Integrated Natural Resources Management (INRM) has provided opportunities for sustainable development and the achievement of development and sustainability goals.

 
Goals
N, H, L, E, S
Certainty
B
Range of Impacts
+1 to +5
Scale
L, R
Specificity
Wide applicability

There are good localized examples of INRM enhancing agricultural sustainability (e.g., Palm et al., 2005b). INRM, like Farming Systems Research (www.fao.org/farming systems/ ifsa_mandate), aims at simultaneously improving livelihoods, agroecosystem resilience, agricultural productivity and the provision of environmental services by augmenting social, physical, human, natural and financial capital (Thomas, 2003). It focuses on resolving complex problems affecting natural resources management in agroecosystems by improving the capacity of agroecological systems to continuously supply a flow of products and services on which poor people depend. It does this by improving the adaptive capacity of systems (Douthwaite et al., 2004). INRM innovations help to restore biological processes in farming systems, greatly enhancing soil fertility, water holding capacity, improving water quality and management, and increasing micronutrient availability to farming communities (Sayer and Campbell, 2004), through such processes as the diversification of farming systems and local economies; the inclusion of local culture, traditional knowledge and the use of local species; use of participatory approaches with poor farmers to simultaneously address the issues of poverty, hunger, health/malnutrition, inequity and the degradation of both the environment and natural resources (Campbell and Sayer, 2003).

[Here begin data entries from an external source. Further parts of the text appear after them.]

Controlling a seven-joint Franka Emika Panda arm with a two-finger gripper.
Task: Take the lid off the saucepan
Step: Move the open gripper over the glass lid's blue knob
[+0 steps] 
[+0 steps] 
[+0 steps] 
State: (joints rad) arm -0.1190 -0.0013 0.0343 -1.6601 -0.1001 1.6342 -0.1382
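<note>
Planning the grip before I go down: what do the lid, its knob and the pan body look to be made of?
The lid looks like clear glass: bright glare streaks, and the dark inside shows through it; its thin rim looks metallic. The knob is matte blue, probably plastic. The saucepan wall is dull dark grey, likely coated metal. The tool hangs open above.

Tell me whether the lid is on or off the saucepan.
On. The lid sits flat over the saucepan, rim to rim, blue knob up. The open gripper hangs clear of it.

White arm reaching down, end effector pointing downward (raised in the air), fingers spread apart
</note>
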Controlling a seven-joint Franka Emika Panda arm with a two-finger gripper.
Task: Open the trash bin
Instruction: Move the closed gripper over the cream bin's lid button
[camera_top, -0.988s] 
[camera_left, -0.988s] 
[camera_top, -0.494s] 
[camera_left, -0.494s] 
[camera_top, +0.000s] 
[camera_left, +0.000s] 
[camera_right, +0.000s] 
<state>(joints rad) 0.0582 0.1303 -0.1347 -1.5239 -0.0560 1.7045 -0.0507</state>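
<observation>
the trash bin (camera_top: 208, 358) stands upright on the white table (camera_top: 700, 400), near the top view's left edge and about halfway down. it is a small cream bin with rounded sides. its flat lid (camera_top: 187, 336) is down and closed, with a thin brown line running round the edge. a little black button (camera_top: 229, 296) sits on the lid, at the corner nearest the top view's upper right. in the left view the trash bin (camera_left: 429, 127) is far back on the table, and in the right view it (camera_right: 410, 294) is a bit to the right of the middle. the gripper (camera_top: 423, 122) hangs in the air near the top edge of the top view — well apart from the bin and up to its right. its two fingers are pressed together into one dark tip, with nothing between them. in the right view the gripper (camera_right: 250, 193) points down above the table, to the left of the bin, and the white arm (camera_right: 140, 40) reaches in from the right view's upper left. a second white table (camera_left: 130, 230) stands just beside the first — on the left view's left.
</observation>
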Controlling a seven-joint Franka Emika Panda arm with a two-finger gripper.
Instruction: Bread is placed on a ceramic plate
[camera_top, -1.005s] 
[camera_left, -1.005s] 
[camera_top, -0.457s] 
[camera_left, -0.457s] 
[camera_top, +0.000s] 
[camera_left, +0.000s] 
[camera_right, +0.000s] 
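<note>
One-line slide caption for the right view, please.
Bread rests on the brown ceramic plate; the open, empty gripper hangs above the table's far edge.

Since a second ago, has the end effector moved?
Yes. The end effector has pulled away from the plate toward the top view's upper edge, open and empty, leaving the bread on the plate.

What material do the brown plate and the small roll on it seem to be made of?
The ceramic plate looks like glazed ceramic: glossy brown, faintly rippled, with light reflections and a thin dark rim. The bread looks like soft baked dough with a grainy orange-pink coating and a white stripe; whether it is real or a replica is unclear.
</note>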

INRM reduces vulnerability to risk and shocks (Izac and Sanchez, 2001) by combining concepts of natural capital and ecosystem hierarchy.

Resource-conserving technologies have been demonstrated to benefit poor farmers.

Goals
N, H, L, E,
S, D
Certainty
B, E
Range of Impacts
+1 to +3
Scale
M-L
Specificity
Wide applicability

A study of projects involving IPM, integrated nutrient management (INM), conservation tillage, agroforestry with multifunctional trees in farming systems, aquaculture within farming systems, water harvesting and integrated livestock systems (Pretty et al., 2006) has examined to what extent farmers can increase food production using low-cost and available technologies and inputs, and their impacts on environmental goods and services. The multilocational study, covering 3% of cultivated land in 57 developing countries, identified very considerable benefits in productivity, which were often associated with reduced pesticide use, enhanced carbon sequestration and increased water use efficiency (WUE) in rainfed agriculture (Pretty et al., 2006). The study concluded that the critical challenge is to find policy and institutional reforms in support of environmental goods and services from resource conserving technologies that also benefit food security and income growth at national and household levels.